> Work instruction:
Return only the lines below starting at the line containing "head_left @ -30" and ending at the line containing "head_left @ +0", both included, exactly as they are and with no pictures.

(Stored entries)
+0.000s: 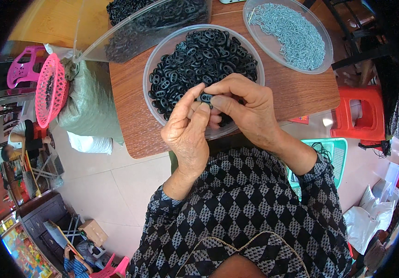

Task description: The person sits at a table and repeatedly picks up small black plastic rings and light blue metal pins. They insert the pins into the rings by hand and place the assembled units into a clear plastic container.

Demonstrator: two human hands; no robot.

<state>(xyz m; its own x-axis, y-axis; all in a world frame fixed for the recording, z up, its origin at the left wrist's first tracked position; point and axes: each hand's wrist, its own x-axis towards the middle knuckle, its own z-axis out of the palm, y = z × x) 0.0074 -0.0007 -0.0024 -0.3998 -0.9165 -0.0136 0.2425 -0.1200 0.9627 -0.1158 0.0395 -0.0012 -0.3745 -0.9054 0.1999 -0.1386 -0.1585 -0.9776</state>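
Observation:
Both of my hands meet over a round clear tub [147, 76] heaped with small black oval plastic pieces [199, 60], many with two holes. Between the thumb and fingertips of my left hand [186, 132] and those of my right hand [250, 104] is one black two-holed plastic piece [206, 97]. Both hands are closed in a pinch on it. Whether a smaller part sits at its edge under my fingertips, I cannot tell. To the right, a shallow round tray [273, 54] holds a spread of small, slim silvery metal pieces [296, 39], possibly springs.
A large clear bin [90, 34] with more black pieces stands at the far left of the brown wooden table [132, 120]. Beside it are a pale green sack [88, 99] and a pink basket [51, 92]. A red stool [359, 113] and green basket [340, 153] stand right. Other people sit at left.

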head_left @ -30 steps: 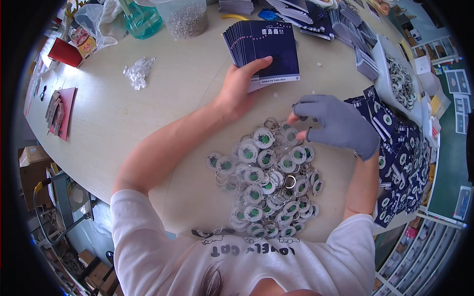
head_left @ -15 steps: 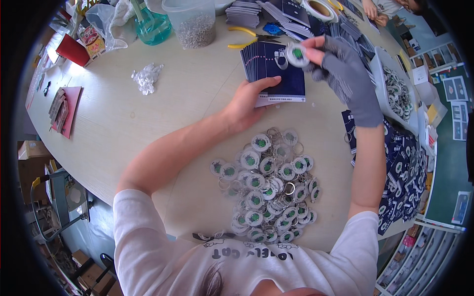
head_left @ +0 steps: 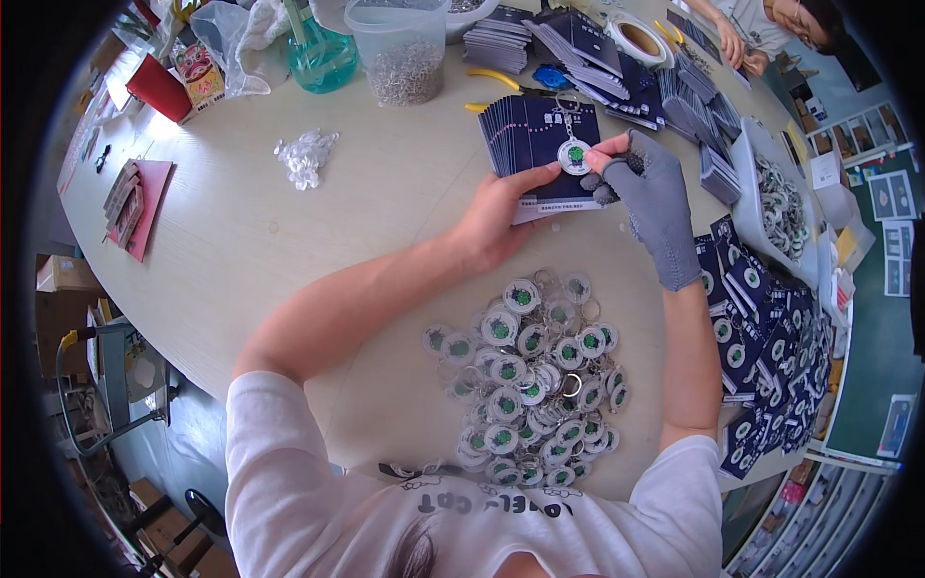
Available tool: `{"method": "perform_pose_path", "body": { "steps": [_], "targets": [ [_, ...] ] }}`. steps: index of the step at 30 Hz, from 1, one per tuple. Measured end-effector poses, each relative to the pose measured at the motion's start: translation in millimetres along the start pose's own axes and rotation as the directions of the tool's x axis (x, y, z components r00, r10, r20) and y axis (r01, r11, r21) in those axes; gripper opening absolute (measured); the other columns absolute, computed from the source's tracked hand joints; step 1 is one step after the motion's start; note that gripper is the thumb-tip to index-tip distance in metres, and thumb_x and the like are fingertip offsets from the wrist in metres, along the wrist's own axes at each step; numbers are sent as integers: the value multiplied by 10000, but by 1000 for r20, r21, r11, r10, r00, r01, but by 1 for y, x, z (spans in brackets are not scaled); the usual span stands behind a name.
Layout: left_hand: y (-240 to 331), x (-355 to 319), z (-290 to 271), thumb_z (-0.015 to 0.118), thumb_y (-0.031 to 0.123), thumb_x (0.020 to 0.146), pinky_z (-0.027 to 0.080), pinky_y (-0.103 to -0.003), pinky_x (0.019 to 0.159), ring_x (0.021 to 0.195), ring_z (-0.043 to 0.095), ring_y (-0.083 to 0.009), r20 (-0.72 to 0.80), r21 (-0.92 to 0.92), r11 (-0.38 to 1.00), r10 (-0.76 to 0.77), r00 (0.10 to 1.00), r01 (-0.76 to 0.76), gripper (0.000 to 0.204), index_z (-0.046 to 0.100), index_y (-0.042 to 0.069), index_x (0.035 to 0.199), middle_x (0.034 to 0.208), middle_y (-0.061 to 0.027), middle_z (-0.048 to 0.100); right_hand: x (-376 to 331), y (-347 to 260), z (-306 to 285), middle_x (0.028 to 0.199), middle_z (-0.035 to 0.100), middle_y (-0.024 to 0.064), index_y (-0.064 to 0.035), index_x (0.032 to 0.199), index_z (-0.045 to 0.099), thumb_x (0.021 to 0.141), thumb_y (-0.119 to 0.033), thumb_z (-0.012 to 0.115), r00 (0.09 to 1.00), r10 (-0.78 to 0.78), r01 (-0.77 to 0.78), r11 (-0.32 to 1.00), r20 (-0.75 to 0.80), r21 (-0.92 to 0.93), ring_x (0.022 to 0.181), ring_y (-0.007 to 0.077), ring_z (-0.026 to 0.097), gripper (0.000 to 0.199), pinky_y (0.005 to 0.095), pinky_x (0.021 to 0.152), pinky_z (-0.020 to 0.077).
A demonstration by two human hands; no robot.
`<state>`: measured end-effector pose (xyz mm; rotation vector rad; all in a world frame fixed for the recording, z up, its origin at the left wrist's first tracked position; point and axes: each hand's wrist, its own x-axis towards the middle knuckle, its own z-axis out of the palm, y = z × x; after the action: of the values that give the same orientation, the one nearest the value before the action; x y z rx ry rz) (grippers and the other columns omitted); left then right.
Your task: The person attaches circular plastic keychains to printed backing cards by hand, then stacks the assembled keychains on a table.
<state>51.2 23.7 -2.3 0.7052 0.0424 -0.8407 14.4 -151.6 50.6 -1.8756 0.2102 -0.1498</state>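
Observation:
My left hand (head_left: 496, 217) is closed on a fanned stack of dark blue cards (head_left: 503, 144), thumb on top. Against the top card lies a round white keychain (head_left: 572, 160) with a green picture, its chain and ring stretched up toward the card's upper edge. My right hand (head_left: 655, 197), in a grey glove with bare fingertips, pinches the disc's right side. The left thumb tip reaches the disc's left side. Below my hands, a heap of similar keychains (head_left: 504, 405) covers the table near my chest.
At the right lie many blue cards with keychains (head_left: 771, 361), beside a white bin (head_left: 740, 193) of keychains. Behind stand card stacks (head_left: 496, 43), a tub of metal rings (head_left: 400, 72), a green spray bottle (head_left: 323, 63) and yellow-handled pliers (head_left: 493, 77). Another person's hands (head_left: 742, 53) show far right.
My right hand has moved down and brought the keychain from above the cards' right edge onto the top card. The keychain's ring now lies near the card's upper edge.

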Motion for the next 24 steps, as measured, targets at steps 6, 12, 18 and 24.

> Solution below:
head_left @ -30 steps: 
head_left @ -15 steps: 
head_left @ +0 steps: 

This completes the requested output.